Applying this same standard to flying cars likewise makes sense. Early models of flying cars are likely to encounter software and mechanical issues that create similar ultrahazardous conditions during use. Manufacturers—always in a rush to mass-produce their newest technologies and reap profits—will obviously endeavor to make them as safe as possible; however, no amount of due diligence or testing will prevent at least some flying cars from falling out of the sky. Other considerations “include the unequal distribution of the benefits and risks of aviation between those in the air and those on the ground, the difficult and expensive burden of proof faced by the plaintiff in an aviation accident case, the ability of the aircraft owner to spread the financial risk through its enterprise or through insurance, and the high degree of harm that ensues, despite the exercise of due care, when an airplane crashes.” 73 A.L.R.4th 416. Recognizing (1) the various policies pertinent to early vehicular travel and (2) the need to pressure companies to create the safest product possible, states should quickly adopt strict liability statutes in anticipation of greater flying car usage.
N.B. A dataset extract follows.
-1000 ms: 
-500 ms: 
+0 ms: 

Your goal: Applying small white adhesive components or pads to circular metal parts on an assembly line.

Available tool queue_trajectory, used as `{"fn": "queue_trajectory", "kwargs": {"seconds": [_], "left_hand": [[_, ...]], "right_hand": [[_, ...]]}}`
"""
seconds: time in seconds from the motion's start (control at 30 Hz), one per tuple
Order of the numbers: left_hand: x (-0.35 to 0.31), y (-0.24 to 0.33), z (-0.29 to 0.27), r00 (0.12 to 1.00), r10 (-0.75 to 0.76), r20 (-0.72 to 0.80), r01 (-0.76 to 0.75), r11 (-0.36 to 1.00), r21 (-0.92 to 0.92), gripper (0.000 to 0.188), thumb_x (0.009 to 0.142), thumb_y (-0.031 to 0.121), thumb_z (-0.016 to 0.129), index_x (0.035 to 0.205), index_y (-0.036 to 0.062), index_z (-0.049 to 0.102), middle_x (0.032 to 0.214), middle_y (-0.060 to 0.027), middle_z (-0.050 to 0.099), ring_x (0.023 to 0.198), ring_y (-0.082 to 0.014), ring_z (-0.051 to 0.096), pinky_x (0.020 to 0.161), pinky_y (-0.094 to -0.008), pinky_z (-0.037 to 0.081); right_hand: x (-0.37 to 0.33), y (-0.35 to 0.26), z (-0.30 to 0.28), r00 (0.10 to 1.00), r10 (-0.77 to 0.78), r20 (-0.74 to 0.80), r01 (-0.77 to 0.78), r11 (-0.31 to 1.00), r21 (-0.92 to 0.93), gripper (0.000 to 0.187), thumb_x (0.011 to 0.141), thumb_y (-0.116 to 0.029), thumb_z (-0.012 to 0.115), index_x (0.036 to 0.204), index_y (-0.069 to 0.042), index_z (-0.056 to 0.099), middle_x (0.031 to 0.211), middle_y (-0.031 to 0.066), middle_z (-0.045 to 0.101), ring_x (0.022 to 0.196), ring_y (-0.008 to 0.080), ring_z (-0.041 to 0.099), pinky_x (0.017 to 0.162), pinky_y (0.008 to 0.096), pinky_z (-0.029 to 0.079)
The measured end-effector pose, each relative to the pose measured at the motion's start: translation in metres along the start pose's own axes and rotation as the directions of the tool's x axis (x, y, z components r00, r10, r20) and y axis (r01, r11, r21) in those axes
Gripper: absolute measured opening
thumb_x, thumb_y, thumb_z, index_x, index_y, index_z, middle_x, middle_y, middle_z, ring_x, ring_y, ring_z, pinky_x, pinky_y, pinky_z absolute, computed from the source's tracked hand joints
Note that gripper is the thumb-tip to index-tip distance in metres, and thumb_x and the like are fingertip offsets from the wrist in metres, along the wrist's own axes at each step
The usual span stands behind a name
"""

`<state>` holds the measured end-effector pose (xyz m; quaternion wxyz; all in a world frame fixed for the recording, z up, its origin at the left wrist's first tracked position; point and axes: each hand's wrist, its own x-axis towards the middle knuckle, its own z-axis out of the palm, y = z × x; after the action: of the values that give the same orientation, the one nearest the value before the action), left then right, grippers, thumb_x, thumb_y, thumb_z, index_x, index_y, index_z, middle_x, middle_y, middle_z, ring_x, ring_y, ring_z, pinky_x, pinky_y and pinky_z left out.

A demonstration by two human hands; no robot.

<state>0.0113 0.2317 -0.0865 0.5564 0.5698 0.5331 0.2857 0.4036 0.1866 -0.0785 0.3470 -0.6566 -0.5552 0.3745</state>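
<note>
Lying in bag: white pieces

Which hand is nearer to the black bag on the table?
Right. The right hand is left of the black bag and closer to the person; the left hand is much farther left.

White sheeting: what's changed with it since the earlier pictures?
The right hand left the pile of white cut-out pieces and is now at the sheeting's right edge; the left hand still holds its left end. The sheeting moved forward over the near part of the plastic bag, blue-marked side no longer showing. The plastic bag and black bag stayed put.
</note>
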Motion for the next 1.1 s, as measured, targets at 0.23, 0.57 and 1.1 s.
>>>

Well, everyone knows Flying Cars land on vertipads. What this book presupposes is… maybe they don’t?

Early adoption of the strict liability standard will also give guidance to the insurance companies that will inevitably provide coverage for the flying vehicle manufactures. Clarification is certainly necessary as to whether a flying car is considered an aircraft or an automobile (in the state-specific insurance context) to address the scope and coverage of insurance before, during, and after the transition from road to sky. See Matthew G. Berard, Flying Cars: The Reconciliation of Aircraft and Automobile Insurance Policies, 47 Tort Trial & Ins. Prac. L.J. 781, 801 (2012). Without such clarification (which likely could be directed by federal regulation under the FAA’s congressional mandate), insurance companies may be hesitant to create comprehensive coverage schemes that are financially reasonable and adequately cover foreseeable and unforeseeable issues and accidents.

The federal government could also preempt the entire liability field, if it so chooses. Under that scenario, Congress should adopt something akin to the Montreal Convention, see 149 Cong. Rec. S10,870, which mandates that “[t]he carrier is liable for damage sustained in case of  death or bodily injury of a passenger” during international air travel. Art. 17(1). This makes perfect sense in the context of flying cars, which are not restricted to staying on the road and can presumably avoid border crossings unlike conventional automobiles. Furthermore, federal control over liability would streamline the entire flying car regulatory scheme with liability and safety measures included in one comprehensive statute.

The most obvious upgrade for police vehicles: Gatling guns.

Applying the Blade Runner Model in the United States

Taking into account these safety, efficiency, and liability issues inherent in the implementation and integration of flying cars, the Blade Runner Model makes the most sense. With federal safety regulations and a strict liability regime in place, state and federal government emergency flying vehicles would be the only ones initially allowed to navigate the streets and airspace. Once safety and technical issues have been sufficiently addressed, use of flying vehicles for mass public transit and commercial product transport could slowly introduced. Only after these major issues have been definitively sorted out by the government during this initial period should we then allow private vehicles to take flight. Otherwise, the rollout of flying cars is likely to be simply too costly, noisy, and dangerous to justify the value they represent.